What this task involves –
Write the data below out again, unchanged.

☆ ☆ ☆ ☆

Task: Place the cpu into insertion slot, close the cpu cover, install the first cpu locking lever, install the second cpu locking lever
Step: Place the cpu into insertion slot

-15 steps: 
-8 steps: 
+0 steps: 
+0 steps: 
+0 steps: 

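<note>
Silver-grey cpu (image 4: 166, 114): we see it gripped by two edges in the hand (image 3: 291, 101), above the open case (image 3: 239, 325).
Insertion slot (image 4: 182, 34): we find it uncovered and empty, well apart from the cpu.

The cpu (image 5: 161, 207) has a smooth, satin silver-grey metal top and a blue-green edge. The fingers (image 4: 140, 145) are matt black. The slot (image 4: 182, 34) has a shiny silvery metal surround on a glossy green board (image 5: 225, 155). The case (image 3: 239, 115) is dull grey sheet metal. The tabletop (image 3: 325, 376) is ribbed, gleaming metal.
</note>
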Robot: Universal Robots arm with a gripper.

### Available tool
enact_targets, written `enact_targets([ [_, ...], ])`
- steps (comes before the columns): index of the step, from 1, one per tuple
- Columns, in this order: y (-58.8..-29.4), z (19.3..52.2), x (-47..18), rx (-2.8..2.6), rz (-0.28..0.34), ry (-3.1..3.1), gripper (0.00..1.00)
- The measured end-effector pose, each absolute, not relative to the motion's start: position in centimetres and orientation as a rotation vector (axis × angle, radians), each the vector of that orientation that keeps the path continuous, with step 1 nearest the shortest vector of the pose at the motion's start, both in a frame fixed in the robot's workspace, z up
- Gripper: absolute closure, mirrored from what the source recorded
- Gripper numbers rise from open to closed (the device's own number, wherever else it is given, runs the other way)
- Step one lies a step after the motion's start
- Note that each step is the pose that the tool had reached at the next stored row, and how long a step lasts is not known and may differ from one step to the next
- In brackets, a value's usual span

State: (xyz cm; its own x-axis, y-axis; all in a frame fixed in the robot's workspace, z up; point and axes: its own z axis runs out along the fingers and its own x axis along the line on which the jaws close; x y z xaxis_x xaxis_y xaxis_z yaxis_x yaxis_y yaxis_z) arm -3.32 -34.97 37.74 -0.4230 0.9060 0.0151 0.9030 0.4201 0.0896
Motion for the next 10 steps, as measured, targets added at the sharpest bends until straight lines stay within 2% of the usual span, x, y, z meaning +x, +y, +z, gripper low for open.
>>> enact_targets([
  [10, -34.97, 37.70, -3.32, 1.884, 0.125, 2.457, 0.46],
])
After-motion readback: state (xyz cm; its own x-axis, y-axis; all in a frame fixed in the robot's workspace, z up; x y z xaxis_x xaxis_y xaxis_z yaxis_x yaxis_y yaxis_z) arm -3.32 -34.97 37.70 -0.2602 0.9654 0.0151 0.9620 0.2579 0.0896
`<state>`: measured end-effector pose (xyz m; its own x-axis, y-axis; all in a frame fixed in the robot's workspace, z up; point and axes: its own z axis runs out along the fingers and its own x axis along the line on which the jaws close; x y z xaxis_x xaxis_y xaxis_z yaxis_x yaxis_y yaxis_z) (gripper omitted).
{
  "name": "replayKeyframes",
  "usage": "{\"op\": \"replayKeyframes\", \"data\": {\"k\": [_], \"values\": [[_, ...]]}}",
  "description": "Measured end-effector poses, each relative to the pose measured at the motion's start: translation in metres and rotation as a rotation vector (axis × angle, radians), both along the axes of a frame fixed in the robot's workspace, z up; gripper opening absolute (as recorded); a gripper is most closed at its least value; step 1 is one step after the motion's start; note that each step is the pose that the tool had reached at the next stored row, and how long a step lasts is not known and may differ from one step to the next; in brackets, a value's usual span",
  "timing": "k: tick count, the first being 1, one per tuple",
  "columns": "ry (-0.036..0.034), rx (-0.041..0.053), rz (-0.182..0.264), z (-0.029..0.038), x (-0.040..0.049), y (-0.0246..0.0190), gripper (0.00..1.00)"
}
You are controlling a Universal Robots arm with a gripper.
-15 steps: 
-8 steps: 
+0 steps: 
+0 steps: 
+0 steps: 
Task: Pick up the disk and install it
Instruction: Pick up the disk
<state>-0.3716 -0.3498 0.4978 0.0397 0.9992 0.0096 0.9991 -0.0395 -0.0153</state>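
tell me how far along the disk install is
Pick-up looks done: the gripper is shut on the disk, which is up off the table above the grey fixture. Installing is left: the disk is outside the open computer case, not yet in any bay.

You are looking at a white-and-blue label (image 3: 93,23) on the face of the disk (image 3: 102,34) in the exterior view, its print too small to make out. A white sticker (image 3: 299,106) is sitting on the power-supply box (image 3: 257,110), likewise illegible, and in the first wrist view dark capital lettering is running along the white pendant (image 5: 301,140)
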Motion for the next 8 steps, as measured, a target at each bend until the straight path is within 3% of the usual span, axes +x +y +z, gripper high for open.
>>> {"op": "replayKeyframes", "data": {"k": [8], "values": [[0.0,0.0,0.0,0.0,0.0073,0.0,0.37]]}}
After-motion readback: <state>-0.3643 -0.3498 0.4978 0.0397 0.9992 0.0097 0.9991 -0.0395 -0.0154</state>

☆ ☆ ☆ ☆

Exercise result –
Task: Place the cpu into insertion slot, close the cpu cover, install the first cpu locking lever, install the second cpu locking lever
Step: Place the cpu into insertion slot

-15 steps: 
-8 steps: 
+0 steps: 
+0 steps: 
+0 steps: 

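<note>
Silver-grey cpu (image 4: 166, 114): we see it gripped by two edges in the hand (image 3: 291, 101), above the open case (image 3: 239, 325).
Insertion slot (image 4: 182, 34): we find it uncovered and empty, well apart from the cpu.

The cpu (image 5: 161, 207) has a smooth, satin silver-grey metal top and a blue-green edge. The fingers (image 4: 140, 145) are matt black. The slot (image 4: 182, 34) has a shiny silvery metal surround on a glossy green board (image 5: 225, 155). The case (image 3: 239, 115) is dull grey sheet metal. The tabletop (image 3: 325, 376) is ribbed, gleaming metal.
</note>
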Robot: Universal Robots arm with a gripper.

### Available tool
enact_targets, written `enact_targets([ [_, ...], ])`
- steps (comes before the columns): index of the step, from 1, one per tuple
- Columns, in this order: y (-58.8..-29.4), z (19.3..52.2), x (-47..18), rx (-2.8..2.6), rz (-0.28..0.34), ry (-3.1..3.1), gripper (0.00..1.00)
- The measured end-effector pose, each absolute, not relative to the motion's start: position in centimetres and orientation as a rotation vector (axis × angle, radians), each the vector of that orientation that keeps the path continuous, with step 1 nearest the shortest vector of the pose at the motion's start, both in a frame fixed in the robot's workspace, z up
- Gripper: absolute closure, mirrored from what the source recorded
- Gripper numbers rise from open to closed (the device's own number, wherever else it is given, runs the other way)
- Step one lies a step after the motion's start
- Note that each step is the pose that the tool had reached at the next stored row, and how long a step lasts is not known and may differ from one step to the next
- In brackets, a value's usual span

State: (xyz cm; its own x-axis, y-axis; all in a frame fixed in the robot's workspace, z up; point and axes: its own z axis runs out along the fingers and its own x axis along the line on which the jaws close; x y z xaxis_x xaxis_y xaxis_z yaxis_x yaxis_y yaxis_z) arm -3.32 -34.97 37.74 -0.4230 0.9060 0.0151 0.9030 0.4201 0.0896
Motion for the next 10 steps, as measured, targets added at the sharpest bends until straight lines stay within 2% of the usual span, x, y, z meaning +x, +y, +z, gripper low for open.
>>> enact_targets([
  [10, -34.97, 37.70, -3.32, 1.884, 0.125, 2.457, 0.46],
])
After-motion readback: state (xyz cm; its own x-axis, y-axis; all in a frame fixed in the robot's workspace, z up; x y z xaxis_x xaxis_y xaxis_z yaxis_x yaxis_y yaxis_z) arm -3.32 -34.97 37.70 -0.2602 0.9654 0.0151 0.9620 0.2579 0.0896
`<state>`: measured end-effector pose (xyz m; its own x-axis, y-axis; all in a frame fixed in the robot's workspace, z up; point and axes: its own z axis runs out along the fingers and its own x axis along the line on which the jaws close; x y z xaxis_x xaxis_y xaxis_z yaxis_x yaxis_y yaxis_z) (gripper omitted).
{
  "name": "replayKeyframes",
  "usage": "{\"op\": \"replayKeyframes\", \"data\": {\"k\": [_], \"values\": [[_, ...]]}}",
  "description": "Measured end-effector poses, each relative to the pose measured at the motion's start: translation in metres and rotation as a rotation vector (axis × angle, radians), both along the axes of a frame fixed in the robot's workspace, z up; gripper opening absolute (as recorded); a gripper is most closed at its least value; step 1 is one step after the motion's start; note that each step is the pose that the tool had reached at the next stored row, and how long a step lasts is not known and may differ from one step to the next; in brackets, a value's usual span",
  "timing": "k: tick count, the first being 1, one per tuple",
  "columns": "ry (-0.036..0.034), rx (-0.041..0.053), rz (-0.182..0.264), z (-0.029..0.038), x (-0.040..0.049), y (-0.0246..0.0190), gripper (0.00..1.00)"
}
You are controlling a Universal Robots arm with a gripper.
-15 steps: 
-8 steps: 
+0 steps: 
+0 steps: 
+0 steps: 
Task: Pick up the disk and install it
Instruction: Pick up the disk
<state>-0.3716 -0.3498 0.4978 0.0397 0.9992 0.0096 0.9991 -0.0395 -0.0153</state>
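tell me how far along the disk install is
Pick-up looks done: the gripper is shut on the disk, which is up off the table above the grey fixture. Installing is left: the disk is outside the open computer case, not yet in any bay.

You are looking at a white-and-blue label (image 3: 93,23) on the face of the disk (image 3: 102,34) in the exterior view, its print too small to make out. A white sticker (image 3: 299,106) is sitting on the power-supply box (image 3: 257,110), likewise illegible, and in the first wrist view dark capital lettering is running along the white pendant (image 5: 301,140)
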Motion for the next 8 steps, as measured, a target at each bend until the straight path is within 3% of the usual span, axes +x +y +z, gripper high for open.
>>> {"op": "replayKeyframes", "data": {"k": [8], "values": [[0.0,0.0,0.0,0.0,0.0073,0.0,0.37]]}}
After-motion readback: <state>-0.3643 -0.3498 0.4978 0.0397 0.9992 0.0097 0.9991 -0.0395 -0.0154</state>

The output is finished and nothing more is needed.